A “gentleman:”—For shame! Begging! A man of your age ought to be working.

(In his indignation he throws away the cigar he had been smoking. A poor devil eagerly picks it up and runs away with it.)

The unemployed:—I would be glad enough to work, but the want of employment is general in my trade: there are several thousands of us in the street.

The gentleman:That makes no difference. One must respect oneself. There is no distinction between honest people. One should not beg.

An Anarchist:No, one should not beg: one should rebel! Poor famished slave, see the fruits of labor around you,—the houses, the factories, the railways, the clothing, the corn,—none of these have been created by the virtuous idler who was just speaking to you, no, nor by people like him. You, who have certainly worked more in a week but he has done in his whole life, you have a right to your share of happiness. Take it. Come, first, and have some breakfast with me at a coffee room, you are in need of it; and meanwhile I will make you understand the causes of your poverty; four, look you, I am a working man too, and suffer; and if all of us were as thoroughly convinced and decided as I am, we should not work much longer for these vampires.

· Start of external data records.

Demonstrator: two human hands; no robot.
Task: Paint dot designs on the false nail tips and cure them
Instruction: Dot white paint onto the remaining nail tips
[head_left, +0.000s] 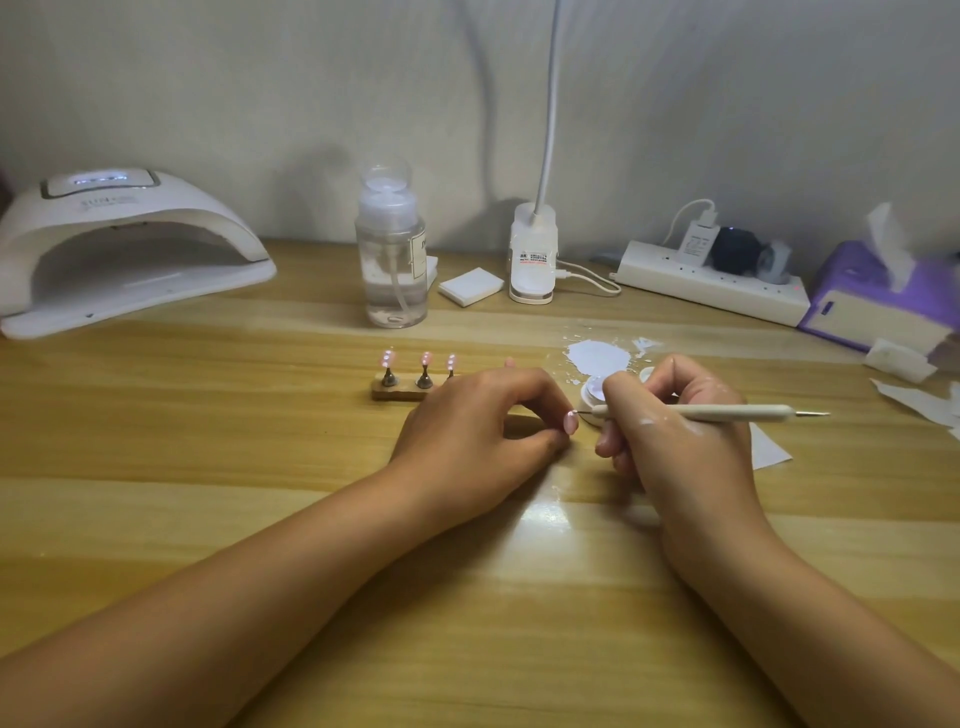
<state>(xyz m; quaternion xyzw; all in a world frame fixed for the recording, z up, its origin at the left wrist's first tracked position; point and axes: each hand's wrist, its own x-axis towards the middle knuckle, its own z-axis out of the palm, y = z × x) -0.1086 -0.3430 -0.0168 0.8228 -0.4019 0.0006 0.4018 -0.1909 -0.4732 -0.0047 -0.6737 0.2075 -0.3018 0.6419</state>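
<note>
False nail tip (571, 422) sits just right of centre frame, pinched between thumb and forefinger of the left grip (483, 415), its pink face turned toward the tool. The right grip (675, 431) is curled round the dotting pen (696, 413), and the fine metal point is right at the upper edge of the tip. Touching or a hair off, I can't tell from here. Now, the dangers. That tip is held in bare fingers, not seated on the stand (400, 389) just left of centre, so any twitch of either grip could drag a dot into a streak. The thumb sits close under the painted face, and a small roll of the pinch would put skin on wet paint. White smears already show on the back of the right grip, so a brush against the tip would leave a mark there too. The open paint pot (589, 397) lies tucked just behind the right knuckles, beside the white spill (597, 356) on the table (260, 467); a careless lift of the pen could tip it or pick up too big a blob, and a fat dot would sag. Three other tips (426, 358) stand on the stand right behind the left knuckles, easy to knock. And the curing lamp (119, 249) waits in the upper left of the frame, well apart, so an uncured design must cross the whole table to reach it.
</note>
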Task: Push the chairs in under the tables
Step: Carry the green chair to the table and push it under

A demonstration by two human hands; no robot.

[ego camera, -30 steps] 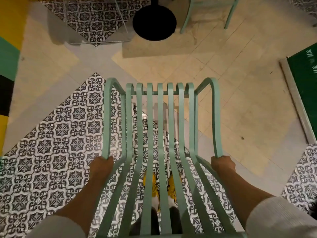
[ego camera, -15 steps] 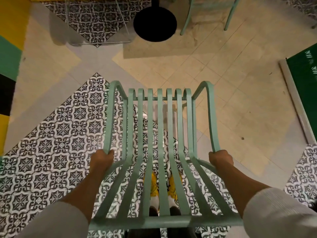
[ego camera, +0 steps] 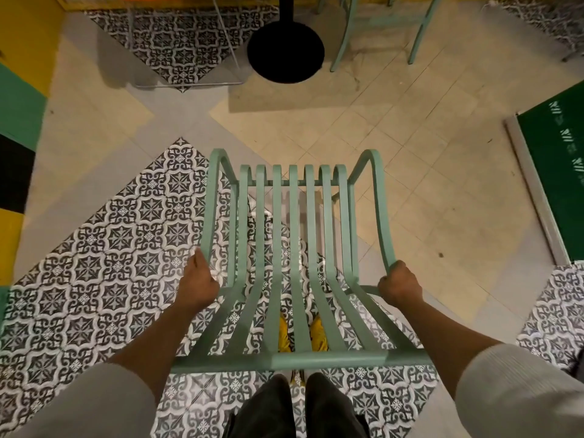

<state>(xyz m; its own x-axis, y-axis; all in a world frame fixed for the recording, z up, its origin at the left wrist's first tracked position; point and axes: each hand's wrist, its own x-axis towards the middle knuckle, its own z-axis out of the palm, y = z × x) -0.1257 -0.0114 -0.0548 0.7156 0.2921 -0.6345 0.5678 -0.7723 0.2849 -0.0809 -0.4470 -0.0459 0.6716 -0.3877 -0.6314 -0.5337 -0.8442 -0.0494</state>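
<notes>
The floor (ego camera: 395,159) is made of plain beige tiles mixed with areas of black-and-white patterned tiles, and at the far left there is a wall (ego camera: 19,99) painted in yellow, green and black blocks. In the head view, a pale green slatted chair (ego camera: 297,248) stands in the middle, seen from above and from behind its backrest, with its seat pointing to the far side. The left hand (ego camera: 197,284) is closed around the left armrest of the chair, and the right hand (ego camera: 399,284) is closed around the right armrest, so both hands grip the frame. The arms come from light grey sleeves (ego camera: 518,390) at the near edge. Between the slats, yellow shoes (ego camera: 317,335) and dark trousers (ego camera: 300,406) of the person are visible under the chair back. On the far side, well apart from the chair, the round black base (ego camera: 286,52) of a table rests on the floor with its post going up out of the picture. Just right of this base, the legs of a second green chair (ego camera: 379,30) are visible. At the right edge lies a dark green board (ego camera: 559,172) with a pale frame.
</notes>
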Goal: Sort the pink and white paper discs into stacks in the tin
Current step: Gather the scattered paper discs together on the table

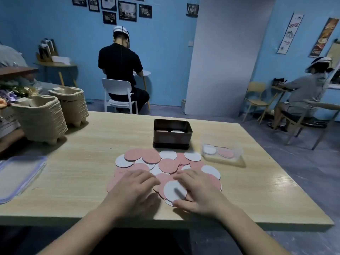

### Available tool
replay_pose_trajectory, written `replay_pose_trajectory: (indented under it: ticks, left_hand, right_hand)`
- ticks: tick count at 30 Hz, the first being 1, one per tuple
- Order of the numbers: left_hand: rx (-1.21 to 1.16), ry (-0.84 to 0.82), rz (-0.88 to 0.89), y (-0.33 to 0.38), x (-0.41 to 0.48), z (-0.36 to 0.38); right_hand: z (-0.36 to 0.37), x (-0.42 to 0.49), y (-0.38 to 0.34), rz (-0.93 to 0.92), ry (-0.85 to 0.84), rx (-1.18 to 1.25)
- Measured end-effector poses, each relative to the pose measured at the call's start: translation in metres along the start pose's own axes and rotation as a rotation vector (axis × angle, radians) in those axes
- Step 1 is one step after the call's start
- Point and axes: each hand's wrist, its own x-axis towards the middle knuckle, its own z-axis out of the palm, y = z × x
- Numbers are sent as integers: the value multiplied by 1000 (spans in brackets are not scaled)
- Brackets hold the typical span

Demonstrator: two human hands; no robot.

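Counter (92,181): light wood, carries everything below.

Egg-carton stacks (39,116): two piles of moulded pulp trays at far left of the counter, side by side.

Clear lid (18,175): flat, blue-edged, at the left edge of the counter.

Disc pile (165,165): pink and white paper discs spread loose and overlapping at counter centre, just in front of the tin; pink outnumber white on top.

Tin (172,138): dark, rectangular, open, upright behind the pile. Two stacks visible inside, pinkish at left and white at right (only their tops show over the wall).

Clear tub (223,156): right of the tin, near the pile; one white and one pink disc in it, side by side.

Left hand (133,190): palm down on the near-left discs, fingers spread flat, grip released.

Right hand (200,192): on the near-right discs; thumb and fingers frame a white disc (174,190), touching its edges. Cannot tell if the grip is closed on it.
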Motion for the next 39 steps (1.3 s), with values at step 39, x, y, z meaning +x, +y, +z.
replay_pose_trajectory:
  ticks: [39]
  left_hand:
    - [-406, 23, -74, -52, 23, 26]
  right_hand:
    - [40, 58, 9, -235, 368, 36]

The gentleman:“Idler!” “Parasite!” “Vampire!” He insults me! He dares to insult me, a gentleman, a landowner, a member of the Liberal Club!

(Beckons a policeman.)

Here, constable, do your duty; take these two agitators in charge; they have outraged me!

The unemployed:That’s good! It is not enough that I am perishing with hunger. Now I must be locked up too!

(Policeman approaches.)

The Anarchist:Yes, that is all in order,—the middle class “order” which you help to support. The police, like the army and the magistracy, are there, not to protect the right, but to serve these rascals. But I will tell you a good remedy.

    (To the policeman.) We have nothing to do with you; we don’t know you. If you try to take us up in this way with no sort of right, why then, we are two against you; we will fight you, and there’s no chance that this stout party will come to your assistance.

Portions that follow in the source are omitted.